O processo havia sido ajuizado pelo Ministério Público Federal (MPF) em junho de 2014. Segundo a denúncia, eles teriam fraudado o caráter competitivo e os preços praticados em cinco licitações envolvendo a aquisição de remédios, equipamentos médicos, hospitalares e de fisioterapia para os centros de saúde da cidade.

O MPF afirmou que os acusados teriam combinado previamente os valores a serem apresentados à prefeitura, de forma que uma das empresas do grupo sairia sempre vencedora do certame. Os preços ainda estariam superfaturados em mais de 50% acima da média do mercado, resultando em prejuízo ao Sistema Único de Saúde.

Os réus refutaram as alegações do autor, negando sua participação em qualquer tipo de fraude. Alegaram ainda a falta de provas, conduta atípica e ausência de dolo.

Após analisar todas as provas, as oitivas das testemunhas e os interrogatórios dos réus, Cervi concluiu que não haveria elementos suficientes para comprovar o cometimento de fraude em quatro das licitações apresentadas na denúncia.

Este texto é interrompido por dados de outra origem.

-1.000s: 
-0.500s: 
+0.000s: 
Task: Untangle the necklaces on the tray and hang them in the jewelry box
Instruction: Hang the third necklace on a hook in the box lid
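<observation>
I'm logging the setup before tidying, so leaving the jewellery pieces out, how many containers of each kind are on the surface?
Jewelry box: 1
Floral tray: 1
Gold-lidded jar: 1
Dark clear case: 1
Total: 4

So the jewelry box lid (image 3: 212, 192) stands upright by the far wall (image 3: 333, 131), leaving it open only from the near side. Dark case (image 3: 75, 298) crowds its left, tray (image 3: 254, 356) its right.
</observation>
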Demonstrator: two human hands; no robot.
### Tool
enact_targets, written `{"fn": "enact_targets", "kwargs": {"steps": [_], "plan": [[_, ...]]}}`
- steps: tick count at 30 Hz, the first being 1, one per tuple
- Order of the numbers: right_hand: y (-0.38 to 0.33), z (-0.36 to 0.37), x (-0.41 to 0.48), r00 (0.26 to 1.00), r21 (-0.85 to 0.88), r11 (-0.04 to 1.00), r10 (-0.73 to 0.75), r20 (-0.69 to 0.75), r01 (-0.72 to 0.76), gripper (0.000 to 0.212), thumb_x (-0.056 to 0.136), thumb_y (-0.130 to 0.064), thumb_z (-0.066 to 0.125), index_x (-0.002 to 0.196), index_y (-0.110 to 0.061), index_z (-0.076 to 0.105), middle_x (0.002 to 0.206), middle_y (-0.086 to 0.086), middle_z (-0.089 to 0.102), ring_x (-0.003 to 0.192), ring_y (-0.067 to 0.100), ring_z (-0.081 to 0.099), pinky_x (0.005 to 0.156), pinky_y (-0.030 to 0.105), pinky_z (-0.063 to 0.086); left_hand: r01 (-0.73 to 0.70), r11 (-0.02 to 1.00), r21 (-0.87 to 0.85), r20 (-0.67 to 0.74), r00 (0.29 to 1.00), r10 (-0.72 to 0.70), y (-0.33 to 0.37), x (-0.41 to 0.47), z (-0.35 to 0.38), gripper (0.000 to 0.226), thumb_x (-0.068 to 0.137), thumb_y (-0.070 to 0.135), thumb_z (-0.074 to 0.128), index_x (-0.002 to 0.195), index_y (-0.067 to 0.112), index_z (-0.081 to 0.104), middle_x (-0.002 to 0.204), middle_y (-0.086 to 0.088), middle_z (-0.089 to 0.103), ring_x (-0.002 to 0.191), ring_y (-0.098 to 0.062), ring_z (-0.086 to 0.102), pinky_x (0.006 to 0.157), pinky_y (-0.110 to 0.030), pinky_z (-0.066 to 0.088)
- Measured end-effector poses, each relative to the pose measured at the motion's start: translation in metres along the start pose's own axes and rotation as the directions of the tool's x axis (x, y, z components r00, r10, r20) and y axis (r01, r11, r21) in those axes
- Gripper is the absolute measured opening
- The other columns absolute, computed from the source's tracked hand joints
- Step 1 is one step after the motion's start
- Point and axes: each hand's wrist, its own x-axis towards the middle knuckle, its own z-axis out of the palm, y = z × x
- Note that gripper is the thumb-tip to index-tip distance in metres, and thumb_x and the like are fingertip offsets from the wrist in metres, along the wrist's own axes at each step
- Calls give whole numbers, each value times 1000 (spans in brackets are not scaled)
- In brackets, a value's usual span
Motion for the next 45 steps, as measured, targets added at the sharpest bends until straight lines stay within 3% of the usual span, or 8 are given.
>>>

Ele absolveu então 15 acusados.

Entretanto, com relação a um certame, a Carta Convite 031/2011, o magistrado entendeu que ficou comprovada a combinação de preços entre as empresas, configurando a tentativa de burlar o caráter competitivo do procedimento licitatório. O juiz julgou então parcialmente procedente a ação condenando três réus a penas de detenção que variam entre um ano e cinco meses a um ano e sete meses e 21 dias.

As penas privativas de liberdade foram substituídas por prestação de serviços à comunidade e pagamento de prestação pecuniária. Cabe recurso ao TRF4.